# The problem
Copy each line below that contains "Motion".
____________________
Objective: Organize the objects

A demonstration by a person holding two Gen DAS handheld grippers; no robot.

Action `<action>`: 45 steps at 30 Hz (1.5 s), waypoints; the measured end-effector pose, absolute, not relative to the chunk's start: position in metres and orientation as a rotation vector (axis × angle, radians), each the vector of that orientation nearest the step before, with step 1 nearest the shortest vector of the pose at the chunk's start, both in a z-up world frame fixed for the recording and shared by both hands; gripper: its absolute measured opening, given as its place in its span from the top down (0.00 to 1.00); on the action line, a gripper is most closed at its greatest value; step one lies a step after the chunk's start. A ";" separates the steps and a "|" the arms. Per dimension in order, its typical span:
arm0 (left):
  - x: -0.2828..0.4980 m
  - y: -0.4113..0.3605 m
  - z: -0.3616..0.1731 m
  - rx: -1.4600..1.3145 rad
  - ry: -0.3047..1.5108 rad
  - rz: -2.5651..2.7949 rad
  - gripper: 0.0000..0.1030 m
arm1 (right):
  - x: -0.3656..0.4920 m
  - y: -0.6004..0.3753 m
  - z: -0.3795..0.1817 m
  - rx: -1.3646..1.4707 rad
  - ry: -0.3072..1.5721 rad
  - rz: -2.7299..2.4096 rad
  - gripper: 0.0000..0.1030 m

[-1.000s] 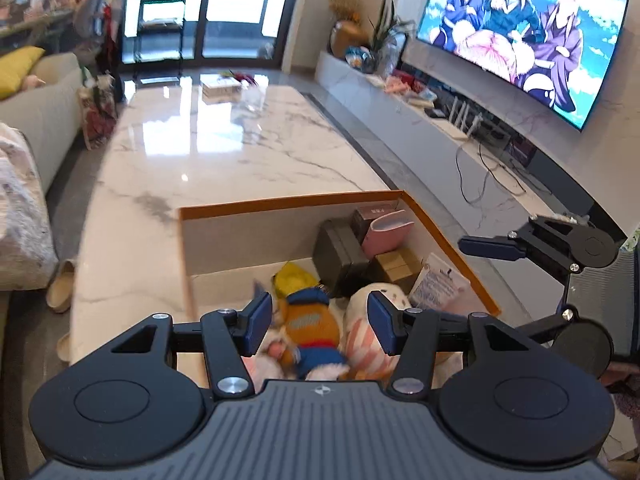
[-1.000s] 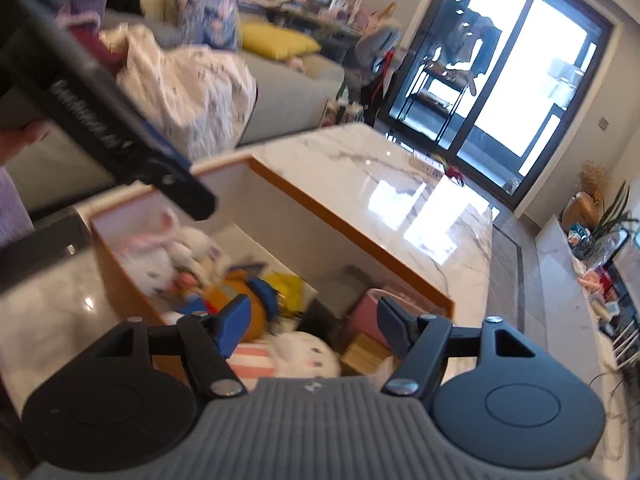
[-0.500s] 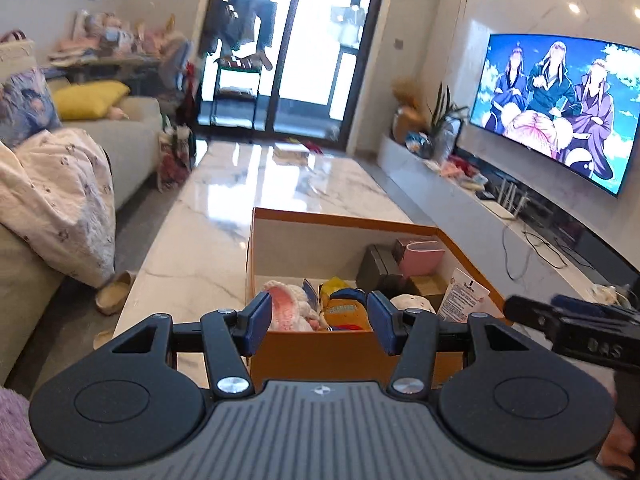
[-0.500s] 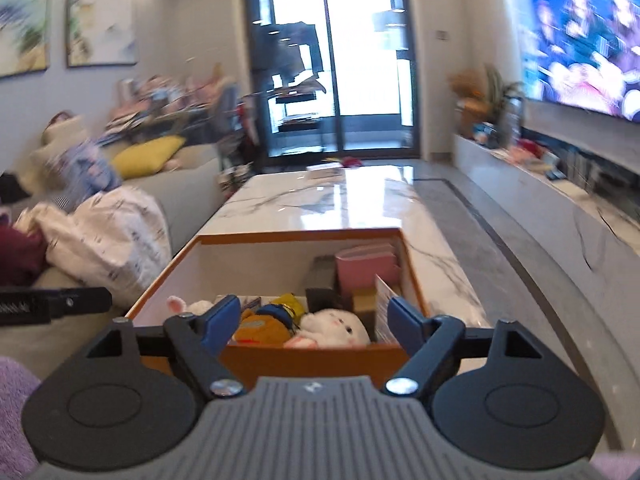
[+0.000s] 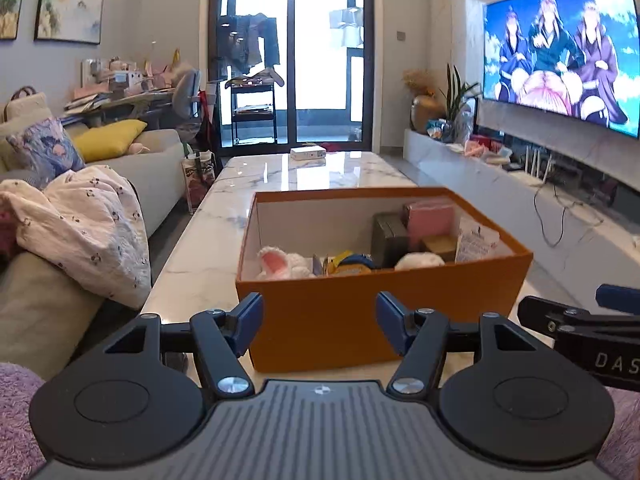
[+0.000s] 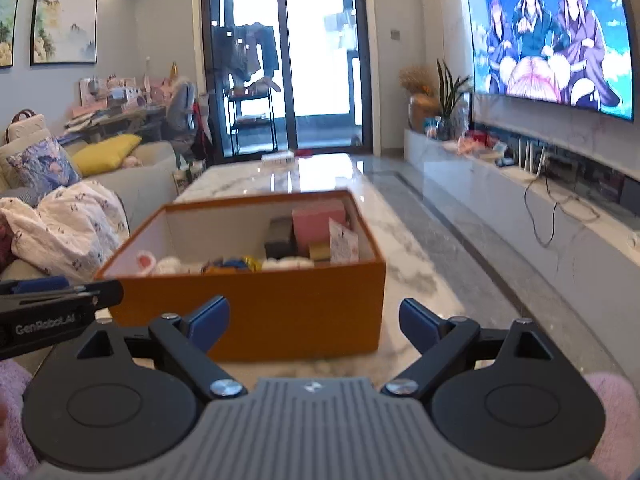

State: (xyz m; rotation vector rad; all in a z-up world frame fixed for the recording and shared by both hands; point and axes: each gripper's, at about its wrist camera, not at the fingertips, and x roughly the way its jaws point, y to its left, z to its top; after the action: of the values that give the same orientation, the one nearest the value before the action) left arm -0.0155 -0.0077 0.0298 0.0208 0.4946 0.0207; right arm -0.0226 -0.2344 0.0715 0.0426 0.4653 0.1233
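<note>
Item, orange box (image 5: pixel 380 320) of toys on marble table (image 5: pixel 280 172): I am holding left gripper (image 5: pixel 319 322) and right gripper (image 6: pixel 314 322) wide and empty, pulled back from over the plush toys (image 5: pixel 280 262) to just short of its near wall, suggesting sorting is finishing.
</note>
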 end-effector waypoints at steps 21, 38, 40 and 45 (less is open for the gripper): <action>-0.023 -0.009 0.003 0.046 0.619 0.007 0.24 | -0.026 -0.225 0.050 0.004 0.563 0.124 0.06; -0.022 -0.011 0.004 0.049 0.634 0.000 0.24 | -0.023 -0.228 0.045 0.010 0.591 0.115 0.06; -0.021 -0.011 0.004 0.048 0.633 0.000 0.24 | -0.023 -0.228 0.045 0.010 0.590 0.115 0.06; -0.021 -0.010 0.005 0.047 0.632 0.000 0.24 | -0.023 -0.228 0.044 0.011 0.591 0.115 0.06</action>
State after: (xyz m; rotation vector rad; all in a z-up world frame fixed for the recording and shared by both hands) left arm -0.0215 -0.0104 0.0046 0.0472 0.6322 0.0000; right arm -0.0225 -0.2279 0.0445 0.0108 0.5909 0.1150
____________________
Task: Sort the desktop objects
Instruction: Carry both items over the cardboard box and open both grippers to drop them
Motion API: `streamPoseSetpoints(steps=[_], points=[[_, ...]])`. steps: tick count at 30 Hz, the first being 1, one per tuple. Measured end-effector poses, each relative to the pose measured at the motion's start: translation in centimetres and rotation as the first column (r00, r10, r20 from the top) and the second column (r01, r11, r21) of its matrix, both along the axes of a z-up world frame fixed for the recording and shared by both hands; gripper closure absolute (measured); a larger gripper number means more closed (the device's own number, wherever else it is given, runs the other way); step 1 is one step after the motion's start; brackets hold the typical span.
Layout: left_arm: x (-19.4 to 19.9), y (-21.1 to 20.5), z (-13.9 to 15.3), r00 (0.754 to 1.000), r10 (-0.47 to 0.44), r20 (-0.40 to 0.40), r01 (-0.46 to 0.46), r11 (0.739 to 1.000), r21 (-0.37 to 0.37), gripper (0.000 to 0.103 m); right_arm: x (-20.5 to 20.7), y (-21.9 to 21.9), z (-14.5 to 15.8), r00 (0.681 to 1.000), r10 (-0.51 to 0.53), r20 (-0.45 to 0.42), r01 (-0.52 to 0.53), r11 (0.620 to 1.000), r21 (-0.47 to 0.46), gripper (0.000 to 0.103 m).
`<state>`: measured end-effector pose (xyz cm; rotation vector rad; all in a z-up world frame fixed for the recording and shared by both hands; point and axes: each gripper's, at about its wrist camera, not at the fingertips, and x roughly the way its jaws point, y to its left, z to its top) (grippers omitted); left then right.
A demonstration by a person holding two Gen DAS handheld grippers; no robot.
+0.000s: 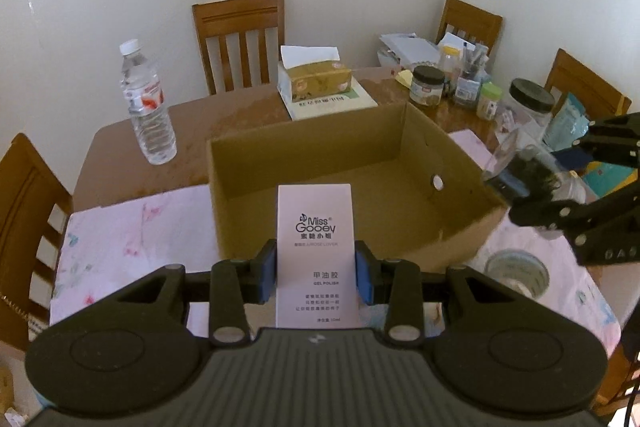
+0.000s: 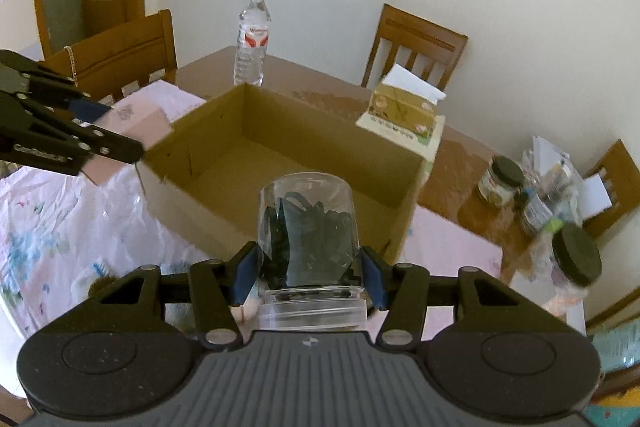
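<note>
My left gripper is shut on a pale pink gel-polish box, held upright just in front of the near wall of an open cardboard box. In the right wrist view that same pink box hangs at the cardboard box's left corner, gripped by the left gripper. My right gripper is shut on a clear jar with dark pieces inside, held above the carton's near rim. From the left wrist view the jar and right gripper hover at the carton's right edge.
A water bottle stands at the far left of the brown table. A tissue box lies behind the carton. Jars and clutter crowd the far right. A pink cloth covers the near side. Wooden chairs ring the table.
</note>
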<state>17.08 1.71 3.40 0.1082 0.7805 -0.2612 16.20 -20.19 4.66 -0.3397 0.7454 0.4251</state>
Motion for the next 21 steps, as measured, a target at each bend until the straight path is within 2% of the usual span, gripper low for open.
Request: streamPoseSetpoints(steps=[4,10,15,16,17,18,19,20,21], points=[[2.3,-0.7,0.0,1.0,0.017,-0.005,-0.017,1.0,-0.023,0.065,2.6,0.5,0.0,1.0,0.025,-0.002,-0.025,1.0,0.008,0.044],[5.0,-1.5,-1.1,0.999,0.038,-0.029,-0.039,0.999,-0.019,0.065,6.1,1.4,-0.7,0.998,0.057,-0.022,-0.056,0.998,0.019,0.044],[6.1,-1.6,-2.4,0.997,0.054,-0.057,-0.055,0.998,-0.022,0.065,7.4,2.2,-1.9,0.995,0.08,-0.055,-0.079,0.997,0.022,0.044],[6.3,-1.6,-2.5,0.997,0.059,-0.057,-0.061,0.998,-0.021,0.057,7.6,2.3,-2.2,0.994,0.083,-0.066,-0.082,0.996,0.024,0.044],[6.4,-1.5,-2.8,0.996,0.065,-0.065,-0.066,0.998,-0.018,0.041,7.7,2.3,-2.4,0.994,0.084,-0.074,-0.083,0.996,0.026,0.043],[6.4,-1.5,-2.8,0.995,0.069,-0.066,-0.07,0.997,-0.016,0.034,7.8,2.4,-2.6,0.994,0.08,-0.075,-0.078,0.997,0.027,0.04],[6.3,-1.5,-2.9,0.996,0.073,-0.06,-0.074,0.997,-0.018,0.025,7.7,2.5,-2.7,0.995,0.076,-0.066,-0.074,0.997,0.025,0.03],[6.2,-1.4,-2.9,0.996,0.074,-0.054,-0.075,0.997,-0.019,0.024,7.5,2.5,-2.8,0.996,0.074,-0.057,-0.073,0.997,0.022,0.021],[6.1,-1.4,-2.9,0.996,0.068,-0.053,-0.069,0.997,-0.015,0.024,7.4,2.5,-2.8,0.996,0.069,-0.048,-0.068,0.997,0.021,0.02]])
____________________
# Solution for this exercise
Motion API: `streamPoseSetpoints(steps=[_], points=[[_, ...]])`. steps: tick count at 30 Hz, the first being 1, one per tuple. Measured end-effector poses, each relative to the pose measured at the motion's start: translation in centimetres and rotation as the first column (r00, r10, r20 from the top) and the second column (r01, r11, r21) of its matrix, both along the axes of a z-up world frame fixed for the recording and shared by both hands; gripper closure absolute (measured); a larger gripper number means more closed (the device's own number, wherever else it is given, runs the other way); step 1 is one step after the motion's start; brackets hold the typical span.
Motion for the next 21 steps, as measured, a target at each bend until the straight path is within 2% of the usual span, gripper low for open.

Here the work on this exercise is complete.